本来はサウスポースタイルだが、練習の大半をオーソドックスでこなすなど、手の内を見せなかった。

 12日に来日したばかりだが、「コンディションはとてもいい。ホテルでもしっかり休んで、時差も調整できた」と好調をアピール。「待ち望んでいた試合。チャンスを無駄にしたくはない。必ずチャンピオンになる」と意気込んだ。岩田については「プレッシャーがあり、力強い」と評価。
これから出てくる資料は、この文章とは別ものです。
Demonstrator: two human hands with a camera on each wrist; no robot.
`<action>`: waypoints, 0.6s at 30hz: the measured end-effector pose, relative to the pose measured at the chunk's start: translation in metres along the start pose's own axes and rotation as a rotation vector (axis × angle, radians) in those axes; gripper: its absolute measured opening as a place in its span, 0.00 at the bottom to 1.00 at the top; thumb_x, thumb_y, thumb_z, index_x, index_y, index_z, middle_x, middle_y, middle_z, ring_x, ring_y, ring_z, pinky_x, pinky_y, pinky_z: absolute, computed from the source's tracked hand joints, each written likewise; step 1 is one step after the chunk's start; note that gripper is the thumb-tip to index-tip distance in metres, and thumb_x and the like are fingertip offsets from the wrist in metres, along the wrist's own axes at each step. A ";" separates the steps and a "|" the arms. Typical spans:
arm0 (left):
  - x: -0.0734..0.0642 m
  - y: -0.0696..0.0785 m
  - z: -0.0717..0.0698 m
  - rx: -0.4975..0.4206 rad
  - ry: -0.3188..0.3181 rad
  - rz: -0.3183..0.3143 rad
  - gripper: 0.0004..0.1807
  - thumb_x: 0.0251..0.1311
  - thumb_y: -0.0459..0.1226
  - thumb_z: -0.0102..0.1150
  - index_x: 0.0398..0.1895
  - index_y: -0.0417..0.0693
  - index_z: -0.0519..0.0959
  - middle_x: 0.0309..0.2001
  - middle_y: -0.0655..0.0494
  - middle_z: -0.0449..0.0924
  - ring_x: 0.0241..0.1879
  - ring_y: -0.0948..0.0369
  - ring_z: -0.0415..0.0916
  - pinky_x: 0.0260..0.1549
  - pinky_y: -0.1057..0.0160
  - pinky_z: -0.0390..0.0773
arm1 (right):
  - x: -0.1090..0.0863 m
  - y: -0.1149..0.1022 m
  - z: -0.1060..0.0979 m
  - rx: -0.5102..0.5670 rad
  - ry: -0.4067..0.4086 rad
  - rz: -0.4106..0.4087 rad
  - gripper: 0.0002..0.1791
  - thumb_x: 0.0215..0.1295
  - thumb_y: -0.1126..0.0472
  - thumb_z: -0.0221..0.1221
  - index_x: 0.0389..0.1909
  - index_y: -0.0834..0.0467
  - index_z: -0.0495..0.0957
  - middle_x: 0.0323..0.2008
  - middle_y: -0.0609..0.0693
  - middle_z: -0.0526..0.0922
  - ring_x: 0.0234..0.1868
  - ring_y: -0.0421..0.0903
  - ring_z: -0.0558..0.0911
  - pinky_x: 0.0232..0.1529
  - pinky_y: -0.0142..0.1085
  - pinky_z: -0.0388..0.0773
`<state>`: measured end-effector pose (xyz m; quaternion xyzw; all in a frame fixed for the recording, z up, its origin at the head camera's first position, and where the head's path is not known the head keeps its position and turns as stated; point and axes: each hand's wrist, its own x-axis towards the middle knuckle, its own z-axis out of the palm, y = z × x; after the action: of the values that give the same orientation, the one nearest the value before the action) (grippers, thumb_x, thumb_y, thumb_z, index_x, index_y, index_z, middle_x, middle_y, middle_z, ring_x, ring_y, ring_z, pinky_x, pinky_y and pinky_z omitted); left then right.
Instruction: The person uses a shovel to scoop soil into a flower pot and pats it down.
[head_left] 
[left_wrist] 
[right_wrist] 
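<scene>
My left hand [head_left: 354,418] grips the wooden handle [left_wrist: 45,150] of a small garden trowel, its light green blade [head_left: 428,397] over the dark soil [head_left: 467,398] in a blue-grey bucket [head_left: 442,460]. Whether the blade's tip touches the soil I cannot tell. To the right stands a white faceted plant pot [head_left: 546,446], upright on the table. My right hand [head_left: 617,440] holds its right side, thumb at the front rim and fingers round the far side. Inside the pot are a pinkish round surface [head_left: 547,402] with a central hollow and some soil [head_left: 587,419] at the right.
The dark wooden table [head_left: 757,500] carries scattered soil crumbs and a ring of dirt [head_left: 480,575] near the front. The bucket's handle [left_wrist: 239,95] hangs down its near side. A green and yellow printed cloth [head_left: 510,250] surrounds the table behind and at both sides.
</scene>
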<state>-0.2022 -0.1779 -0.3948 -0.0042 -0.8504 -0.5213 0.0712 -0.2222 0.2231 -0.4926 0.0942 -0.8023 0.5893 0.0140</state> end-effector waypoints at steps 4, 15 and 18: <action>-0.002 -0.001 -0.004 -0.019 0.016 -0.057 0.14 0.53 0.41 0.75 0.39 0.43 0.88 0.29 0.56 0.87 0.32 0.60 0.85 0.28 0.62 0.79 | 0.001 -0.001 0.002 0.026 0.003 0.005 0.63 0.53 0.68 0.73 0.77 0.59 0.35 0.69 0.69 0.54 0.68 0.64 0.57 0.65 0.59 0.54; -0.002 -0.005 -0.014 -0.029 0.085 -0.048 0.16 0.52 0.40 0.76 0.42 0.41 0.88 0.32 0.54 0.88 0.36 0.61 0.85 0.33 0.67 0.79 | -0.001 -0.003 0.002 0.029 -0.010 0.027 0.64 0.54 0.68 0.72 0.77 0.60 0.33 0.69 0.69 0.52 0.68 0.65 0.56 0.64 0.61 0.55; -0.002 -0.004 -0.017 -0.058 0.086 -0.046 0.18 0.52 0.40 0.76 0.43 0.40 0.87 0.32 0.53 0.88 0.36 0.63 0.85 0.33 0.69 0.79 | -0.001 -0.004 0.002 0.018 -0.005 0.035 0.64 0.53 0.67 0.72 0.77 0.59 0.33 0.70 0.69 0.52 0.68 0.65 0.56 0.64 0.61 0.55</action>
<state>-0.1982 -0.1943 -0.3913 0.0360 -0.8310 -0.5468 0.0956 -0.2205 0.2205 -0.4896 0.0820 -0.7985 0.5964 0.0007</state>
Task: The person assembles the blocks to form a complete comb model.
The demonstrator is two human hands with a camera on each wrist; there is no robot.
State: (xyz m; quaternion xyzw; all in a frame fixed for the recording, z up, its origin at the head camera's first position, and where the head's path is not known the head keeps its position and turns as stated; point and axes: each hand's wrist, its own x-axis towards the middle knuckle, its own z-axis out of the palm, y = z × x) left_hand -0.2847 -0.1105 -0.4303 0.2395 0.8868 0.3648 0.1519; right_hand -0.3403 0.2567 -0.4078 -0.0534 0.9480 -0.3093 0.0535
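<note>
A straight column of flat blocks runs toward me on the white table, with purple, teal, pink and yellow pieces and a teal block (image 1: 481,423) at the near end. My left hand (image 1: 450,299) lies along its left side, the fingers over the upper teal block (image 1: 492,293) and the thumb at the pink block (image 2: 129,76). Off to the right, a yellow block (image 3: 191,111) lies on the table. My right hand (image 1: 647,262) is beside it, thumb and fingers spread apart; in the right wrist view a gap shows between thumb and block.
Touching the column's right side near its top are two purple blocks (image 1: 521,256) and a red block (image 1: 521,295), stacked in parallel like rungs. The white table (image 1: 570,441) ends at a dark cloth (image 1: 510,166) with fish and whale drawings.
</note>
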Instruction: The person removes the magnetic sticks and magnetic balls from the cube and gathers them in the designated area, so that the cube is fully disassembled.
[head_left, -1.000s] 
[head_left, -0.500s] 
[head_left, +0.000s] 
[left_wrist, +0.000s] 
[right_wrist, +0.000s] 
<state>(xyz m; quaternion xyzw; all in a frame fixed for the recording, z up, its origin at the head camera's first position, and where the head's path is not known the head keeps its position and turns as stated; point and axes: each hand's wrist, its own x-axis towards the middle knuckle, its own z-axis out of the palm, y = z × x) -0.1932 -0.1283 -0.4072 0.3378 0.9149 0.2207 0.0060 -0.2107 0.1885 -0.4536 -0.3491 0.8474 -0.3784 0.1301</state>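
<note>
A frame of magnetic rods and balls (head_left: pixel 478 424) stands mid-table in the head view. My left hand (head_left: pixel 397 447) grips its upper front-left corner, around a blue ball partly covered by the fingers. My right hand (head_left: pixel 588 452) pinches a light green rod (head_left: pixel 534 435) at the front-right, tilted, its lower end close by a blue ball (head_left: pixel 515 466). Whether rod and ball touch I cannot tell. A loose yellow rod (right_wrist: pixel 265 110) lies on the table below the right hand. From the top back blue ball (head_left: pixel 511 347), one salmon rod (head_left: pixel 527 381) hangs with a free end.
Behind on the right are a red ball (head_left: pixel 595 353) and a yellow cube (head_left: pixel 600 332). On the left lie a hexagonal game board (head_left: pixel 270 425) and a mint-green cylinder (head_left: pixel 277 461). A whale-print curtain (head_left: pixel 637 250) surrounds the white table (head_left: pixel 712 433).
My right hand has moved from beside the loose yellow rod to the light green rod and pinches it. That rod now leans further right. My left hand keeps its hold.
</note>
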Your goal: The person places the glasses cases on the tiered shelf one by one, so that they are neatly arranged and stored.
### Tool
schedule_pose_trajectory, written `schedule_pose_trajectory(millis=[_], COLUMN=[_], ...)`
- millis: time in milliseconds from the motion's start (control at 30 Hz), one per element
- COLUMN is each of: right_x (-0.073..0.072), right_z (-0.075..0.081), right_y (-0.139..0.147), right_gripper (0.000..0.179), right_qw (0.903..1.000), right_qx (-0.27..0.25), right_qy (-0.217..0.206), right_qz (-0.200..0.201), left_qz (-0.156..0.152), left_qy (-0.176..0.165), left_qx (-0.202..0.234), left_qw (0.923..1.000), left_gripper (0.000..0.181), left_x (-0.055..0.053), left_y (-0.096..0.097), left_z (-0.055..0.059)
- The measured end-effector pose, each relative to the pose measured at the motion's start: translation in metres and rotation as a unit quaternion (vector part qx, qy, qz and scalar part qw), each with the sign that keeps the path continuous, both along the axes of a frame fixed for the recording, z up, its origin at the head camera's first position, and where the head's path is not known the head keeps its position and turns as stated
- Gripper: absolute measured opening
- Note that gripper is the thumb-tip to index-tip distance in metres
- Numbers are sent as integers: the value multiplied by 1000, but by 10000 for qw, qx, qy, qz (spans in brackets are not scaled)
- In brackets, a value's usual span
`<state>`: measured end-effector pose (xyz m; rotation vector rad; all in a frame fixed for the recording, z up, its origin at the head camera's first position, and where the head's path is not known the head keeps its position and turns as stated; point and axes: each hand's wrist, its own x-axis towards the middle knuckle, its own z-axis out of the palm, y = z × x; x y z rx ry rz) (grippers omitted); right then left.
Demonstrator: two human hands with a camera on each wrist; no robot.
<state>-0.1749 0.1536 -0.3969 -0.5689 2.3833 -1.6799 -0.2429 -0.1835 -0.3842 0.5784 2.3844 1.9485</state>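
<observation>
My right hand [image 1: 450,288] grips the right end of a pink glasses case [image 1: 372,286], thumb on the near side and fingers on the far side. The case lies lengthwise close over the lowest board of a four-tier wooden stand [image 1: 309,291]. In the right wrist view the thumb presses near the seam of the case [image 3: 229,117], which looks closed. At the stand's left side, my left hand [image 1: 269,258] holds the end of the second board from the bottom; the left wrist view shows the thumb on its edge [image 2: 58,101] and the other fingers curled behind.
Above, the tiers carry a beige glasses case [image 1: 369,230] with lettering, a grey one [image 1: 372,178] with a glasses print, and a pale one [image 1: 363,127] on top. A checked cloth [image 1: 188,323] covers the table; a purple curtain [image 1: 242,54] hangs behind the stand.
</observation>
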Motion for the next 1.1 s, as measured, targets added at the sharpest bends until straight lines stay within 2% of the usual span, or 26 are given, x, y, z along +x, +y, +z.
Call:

「判定でもノックアウトでも勝てればいい。イワタは偉大な王者だと思うが、12ラウンド戦う決意もできている」と必勝を誓った。

 岩田戦に向け、母国にある標高3200メートルのヒキピルコで約1か月半、高地トレーニングを敢行。「住んでいるメキシコシティが標高2800メートルなので、いつもそこで練習している。4月に試合がある予定で練習していたが、キャンセルになった。

そのまま練習を継続し、7か月間厳しいトレーニングを積んできた」と万全の対策を積んできた。

 もともとサッカー少年だったが、テレビでプロレスやボクシングを見たことで興味を持ち、16歳の時に近所にできたボクシングジムで競技を始めたという。アマチュアで26勝3敗の戦績を残し、18年10月にプロデビュー。24年4月にWBC同級シルバー王座を獲得した。

 日本のリングは初登場となる。「日本ではボクシングの人気がすごい。ナオヤ・イノウエはメキシコでも知られている。自分のボクシングを多くの人に見てもらいたい。メキシコのボクシングを日本のたくさんの人に知ってもらいたい」。練習後は、WWEで活躍するメキシコ系米国人の人気プロレスラー、レイ・ミステリオのマスクをかぶってポーズをとるなどサービス満点。「みなさんを笑わせたいと思った」と陽気な一面も見せた。

 戦績は岩田が16勝(13KO)2敗、バディージョは19戦全勝(8KO)。

 興行はU―NEXTで独占ライブ配信される。